Improving Demonstration Diversity by Human-Free Fusing for Text-to-SQL
Dingzirui Wang, Longxu Dou, Xuanliang Zhang, Qingfu Zhu, Wanxiang Che
TL;DR
This work tackles the limited diversity and high labeling cost of demonstrations in text-to-SQL using in-context learning. It defines Diversity Measurement (DM) to quantify demonstration pool diversity and proposes Fused, a human-free, iterative synthesis method that samples demonstrations from clusters and fuses them with LLMs to produce highly diverse demonstrations. Empirical results on Spider and KaggleDBQA show average improvements of $3.2\%$ with existing labeling and $5.0\%$ without labeling, validating both the DM metric and the effectiveness of Fused.
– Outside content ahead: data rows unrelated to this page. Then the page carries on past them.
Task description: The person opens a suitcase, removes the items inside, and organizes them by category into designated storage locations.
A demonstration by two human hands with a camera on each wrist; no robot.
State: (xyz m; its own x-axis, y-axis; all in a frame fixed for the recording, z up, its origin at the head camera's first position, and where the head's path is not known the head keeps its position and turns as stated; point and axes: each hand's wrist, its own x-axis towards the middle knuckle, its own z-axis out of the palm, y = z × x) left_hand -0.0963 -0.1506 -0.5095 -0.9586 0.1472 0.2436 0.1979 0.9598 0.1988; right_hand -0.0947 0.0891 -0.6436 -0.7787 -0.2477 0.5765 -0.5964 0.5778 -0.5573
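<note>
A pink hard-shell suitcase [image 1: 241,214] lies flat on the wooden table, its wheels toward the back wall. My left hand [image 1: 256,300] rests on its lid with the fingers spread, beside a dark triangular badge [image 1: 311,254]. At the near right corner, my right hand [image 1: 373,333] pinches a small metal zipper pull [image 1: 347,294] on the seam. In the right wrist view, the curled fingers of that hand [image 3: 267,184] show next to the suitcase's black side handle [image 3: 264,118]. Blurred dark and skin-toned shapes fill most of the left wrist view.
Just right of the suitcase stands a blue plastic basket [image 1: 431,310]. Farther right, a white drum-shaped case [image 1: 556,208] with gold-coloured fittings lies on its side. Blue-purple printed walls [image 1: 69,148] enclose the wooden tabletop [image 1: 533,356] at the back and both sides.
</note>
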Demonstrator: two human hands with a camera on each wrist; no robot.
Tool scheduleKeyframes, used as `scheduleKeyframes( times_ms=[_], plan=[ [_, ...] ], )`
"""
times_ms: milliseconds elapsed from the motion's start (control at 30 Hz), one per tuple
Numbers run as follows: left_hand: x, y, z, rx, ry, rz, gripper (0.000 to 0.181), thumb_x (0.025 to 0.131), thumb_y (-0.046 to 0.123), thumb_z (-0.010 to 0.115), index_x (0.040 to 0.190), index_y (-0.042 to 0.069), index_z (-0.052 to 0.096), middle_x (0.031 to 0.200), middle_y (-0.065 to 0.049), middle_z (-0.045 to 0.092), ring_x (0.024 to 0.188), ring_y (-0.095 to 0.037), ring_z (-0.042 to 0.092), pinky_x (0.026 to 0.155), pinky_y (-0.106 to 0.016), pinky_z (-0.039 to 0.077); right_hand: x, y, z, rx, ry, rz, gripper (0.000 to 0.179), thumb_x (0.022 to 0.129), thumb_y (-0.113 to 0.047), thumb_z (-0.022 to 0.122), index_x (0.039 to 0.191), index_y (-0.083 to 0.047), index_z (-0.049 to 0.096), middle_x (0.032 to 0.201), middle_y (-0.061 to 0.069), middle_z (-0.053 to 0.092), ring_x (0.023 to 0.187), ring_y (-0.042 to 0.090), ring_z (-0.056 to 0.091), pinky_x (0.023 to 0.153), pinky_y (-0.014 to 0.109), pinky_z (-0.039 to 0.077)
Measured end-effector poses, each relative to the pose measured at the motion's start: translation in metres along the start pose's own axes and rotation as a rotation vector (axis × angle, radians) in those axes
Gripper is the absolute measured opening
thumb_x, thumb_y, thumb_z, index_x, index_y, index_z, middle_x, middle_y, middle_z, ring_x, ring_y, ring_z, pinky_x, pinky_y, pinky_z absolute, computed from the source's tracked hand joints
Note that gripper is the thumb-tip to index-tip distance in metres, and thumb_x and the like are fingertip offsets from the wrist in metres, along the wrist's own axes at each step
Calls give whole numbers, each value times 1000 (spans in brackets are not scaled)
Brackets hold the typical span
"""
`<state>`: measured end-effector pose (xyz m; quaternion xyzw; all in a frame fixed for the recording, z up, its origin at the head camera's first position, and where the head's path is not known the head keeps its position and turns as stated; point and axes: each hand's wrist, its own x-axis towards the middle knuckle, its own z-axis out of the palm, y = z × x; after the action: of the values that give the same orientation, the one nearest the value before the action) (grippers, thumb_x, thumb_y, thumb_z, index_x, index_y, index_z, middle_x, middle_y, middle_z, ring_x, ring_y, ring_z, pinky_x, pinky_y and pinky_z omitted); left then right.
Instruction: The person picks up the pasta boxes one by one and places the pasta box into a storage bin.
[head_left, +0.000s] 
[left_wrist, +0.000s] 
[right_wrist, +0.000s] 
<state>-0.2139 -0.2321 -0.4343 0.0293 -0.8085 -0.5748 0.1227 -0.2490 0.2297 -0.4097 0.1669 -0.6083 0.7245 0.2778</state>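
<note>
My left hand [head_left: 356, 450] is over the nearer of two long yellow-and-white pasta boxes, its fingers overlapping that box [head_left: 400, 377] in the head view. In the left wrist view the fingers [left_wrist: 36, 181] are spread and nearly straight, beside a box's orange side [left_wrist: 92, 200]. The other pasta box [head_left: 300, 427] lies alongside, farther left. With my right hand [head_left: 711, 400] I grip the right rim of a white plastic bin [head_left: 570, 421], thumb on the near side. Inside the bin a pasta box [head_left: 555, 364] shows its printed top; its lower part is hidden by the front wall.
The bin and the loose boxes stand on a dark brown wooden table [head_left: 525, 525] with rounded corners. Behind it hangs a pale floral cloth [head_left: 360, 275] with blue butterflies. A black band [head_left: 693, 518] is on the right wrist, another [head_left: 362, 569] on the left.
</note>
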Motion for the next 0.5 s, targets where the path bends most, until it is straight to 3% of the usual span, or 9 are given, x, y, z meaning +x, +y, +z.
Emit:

The approach demonstrates potential for reducing labeling overhead while enhancing cross-domain adaptability of LLM-driven text-to-SQL systems. The work also provides insights into how diversity, iteration, and synthesis scale impact performance, highlighting practical guidance for deploying diverse demonstrations in real-world scenarios.
Abstract
Currently, the in-context learning method based on large language models (LLMs) has become the mainstream of text-to-SQL research. Previous works have discussed how to select demonstrations related to the user question from a human-labeled demonstration pool. However, human labeling suffers from the limitations of insufficient diversity and high labeling overhead. Therefore, in this paper, we discuss how to measure and improve the diversity of the demonstrations for text-to-SQL. We present a metric to measure the diversity of the demonstrations and analyze the insufficient of the existing labeled data by experiments. Based on the above discovery, we propose fusing iteratively for demonstrations (Fused) to build a high-diversity demonstration pool through human-free multiple-iteration synthesis, improving diversity and lowering label cost. Our method achieves an average improvement of 3.2% and 5.0% with and without human labeling on several mainstream datasets, which proves the effectiveness of Fused.